For Merton, being yourself is essential to sainthood. “Many poets are not poets for the same reason that many religious men are not saints: they never succeed in being themselves,” he writes in New Seeds of Contemplation. To insist on being someone you are not is “as much as saying that you know better than God who you are and who you ought to be.”
Yet while Merton vehemently warns against the “intense egoism” of following the crowd, he also stresses that it requires “heroic humility” to be “precisely the person you actually are before God.” And as far as material needs are concerned, those with the humility to be themselves “can be quite content with whatever satisfies the general run of men.” In other words, true individuality means accepting the ways that our authentic selves are not so different from anyone else.
This is not to say that we have to sacrifice uniqueness to be ourselves. On the contrary, he stresses that if you succeed in being yourself, “you will not be like anyone else in the whole universe.” It’s just that that uniqueness has little to do with outward conformity or nonconformity. “This individuality will not necessarily assert itself on the surface of everyday life,” Merton explains, “It will not be a matter of mere appearances, or opinions, or tastes, or ways of doing things.

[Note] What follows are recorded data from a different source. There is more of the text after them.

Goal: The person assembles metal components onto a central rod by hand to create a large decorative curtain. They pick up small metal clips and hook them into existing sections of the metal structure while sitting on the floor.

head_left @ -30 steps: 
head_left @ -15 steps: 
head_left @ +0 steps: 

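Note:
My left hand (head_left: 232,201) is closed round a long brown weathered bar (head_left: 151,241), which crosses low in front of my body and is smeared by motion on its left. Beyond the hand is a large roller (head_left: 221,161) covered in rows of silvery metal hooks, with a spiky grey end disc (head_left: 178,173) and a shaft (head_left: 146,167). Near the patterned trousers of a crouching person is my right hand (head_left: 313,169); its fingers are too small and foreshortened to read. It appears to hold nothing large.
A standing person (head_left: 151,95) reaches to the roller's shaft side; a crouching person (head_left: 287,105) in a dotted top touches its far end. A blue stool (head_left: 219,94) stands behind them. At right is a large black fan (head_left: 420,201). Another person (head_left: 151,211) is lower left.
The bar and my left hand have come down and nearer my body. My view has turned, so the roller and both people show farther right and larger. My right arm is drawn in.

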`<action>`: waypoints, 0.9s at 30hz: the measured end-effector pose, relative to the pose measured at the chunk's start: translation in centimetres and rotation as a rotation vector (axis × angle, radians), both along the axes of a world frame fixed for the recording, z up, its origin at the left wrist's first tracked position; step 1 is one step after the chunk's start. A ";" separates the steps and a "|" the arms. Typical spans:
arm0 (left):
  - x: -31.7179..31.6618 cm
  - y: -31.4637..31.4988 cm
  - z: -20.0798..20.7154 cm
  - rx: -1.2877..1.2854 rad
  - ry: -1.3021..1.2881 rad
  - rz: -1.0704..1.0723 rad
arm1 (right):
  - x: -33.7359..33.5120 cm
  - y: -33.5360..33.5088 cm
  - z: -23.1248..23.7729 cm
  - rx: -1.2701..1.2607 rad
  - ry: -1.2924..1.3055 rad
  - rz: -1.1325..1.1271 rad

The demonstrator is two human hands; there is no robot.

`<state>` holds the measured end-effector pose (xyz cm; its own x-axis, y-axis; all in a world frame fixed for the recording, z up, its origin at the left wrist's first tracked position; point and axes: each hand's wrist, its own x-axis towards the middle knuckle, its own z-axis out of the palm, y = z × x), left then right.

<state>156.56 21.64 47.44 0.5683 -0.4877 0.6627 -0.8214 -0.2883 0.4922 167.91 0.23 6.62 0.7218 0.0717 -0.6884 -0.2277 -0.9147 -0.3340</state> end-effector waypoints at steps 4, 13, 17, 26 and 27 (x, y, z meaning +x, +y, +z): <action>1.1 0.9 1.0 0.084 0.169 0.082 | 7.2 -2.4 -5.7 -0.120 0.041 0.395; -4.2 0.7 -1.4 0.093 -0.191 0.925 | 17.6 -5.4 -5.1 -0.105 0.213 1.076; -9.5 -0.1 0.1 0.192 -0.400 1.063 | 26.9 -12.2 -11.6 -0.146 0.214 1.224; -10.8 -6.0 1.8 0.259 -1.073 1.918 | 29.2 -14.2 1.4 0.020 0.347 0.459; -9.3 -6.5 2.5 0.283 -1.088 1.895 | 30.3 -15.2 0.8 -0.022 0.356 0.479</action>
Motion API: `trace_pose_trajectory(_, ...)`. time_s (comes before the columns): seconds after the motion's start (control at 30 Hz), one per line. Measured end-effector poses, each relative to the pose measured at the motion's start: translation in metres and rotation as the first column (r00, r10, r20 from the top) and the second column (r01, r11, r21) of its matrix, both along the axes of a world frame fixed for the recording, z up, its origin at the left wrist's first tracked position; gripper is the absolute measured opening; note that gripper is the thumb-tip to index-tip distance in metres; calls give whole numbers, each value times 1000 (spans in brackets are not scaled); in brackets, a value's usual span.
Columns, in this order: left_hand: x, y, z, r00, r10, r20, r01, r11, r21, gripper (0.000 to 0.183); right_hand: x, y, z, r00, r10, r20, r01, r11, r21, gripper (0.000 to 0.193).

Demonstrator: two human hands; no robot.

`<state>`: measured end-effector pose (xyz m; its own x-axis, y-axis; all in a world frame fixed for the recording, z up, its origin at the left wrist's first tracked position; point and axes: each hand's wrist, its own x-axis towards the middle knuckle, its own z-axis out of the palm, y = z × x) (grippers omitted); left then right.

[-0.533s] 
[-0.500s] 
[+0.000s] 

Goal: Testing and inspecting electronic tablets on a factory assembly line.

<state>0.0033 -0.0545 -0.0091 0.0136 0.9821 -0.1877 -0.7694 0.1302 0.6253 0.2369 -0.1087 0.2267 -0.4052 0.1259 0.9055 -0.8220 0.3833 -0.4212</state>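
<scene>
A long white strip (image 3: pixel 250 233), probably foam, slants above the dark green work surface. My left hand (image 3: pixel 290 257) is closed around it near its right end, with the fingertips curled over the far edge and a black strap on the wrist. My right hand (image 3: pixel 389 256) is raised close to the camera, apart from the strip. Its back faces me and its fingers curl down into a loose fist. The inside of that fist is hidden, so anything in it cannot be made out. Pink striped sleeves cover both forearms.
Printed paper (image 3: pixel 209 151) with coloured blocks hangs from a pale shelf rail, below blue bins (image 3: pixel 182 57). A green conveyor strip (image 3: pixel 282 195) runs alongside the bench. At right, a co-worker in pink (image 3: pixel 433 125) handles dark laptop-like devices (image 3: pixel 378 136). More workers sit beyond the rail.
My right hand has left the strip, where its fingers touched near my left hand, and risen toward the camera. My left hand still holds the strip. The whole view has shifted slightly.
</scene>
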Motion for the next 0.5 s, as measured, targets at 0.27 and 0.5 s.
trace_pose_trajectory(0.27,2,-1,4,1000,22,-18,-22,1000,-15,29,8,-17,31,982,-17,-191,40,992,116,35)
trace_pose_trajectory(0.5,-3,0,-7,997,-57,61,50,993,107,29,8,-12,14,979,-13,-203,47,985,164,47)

It is something deep in the soul.”
The lesson here is that obsessing over “standing out” can be just as much an obstacle on the journey to true self-discovery as striving to blend in can. Being oneself requires detaching from both. “To make conformity or nonconformity with others in these accidents a matter of life and death is to fill your interior life with confusion and noise,” Merton explains, “Ignoring all this as indifferent, the humble man takes whatever there is in the world that helps him to find God and leaves the rest aside.”
There is, of course, a real danger in the pressure to conform, and it is good that we encourage children to resist it for the sake of self-acceptance. But if Merton is correct, focusing too much energy on proving to the world that they are different from everyone else can distract them from that very goal.
I think this detachment from conformity or nonconformity is what I sensed in Katy all those years ago. It is impossible to know what was in her heart or mind, but she did not seem to be searching for her individuality in the accidents of life, and in that way, may have been closer to actually finding it.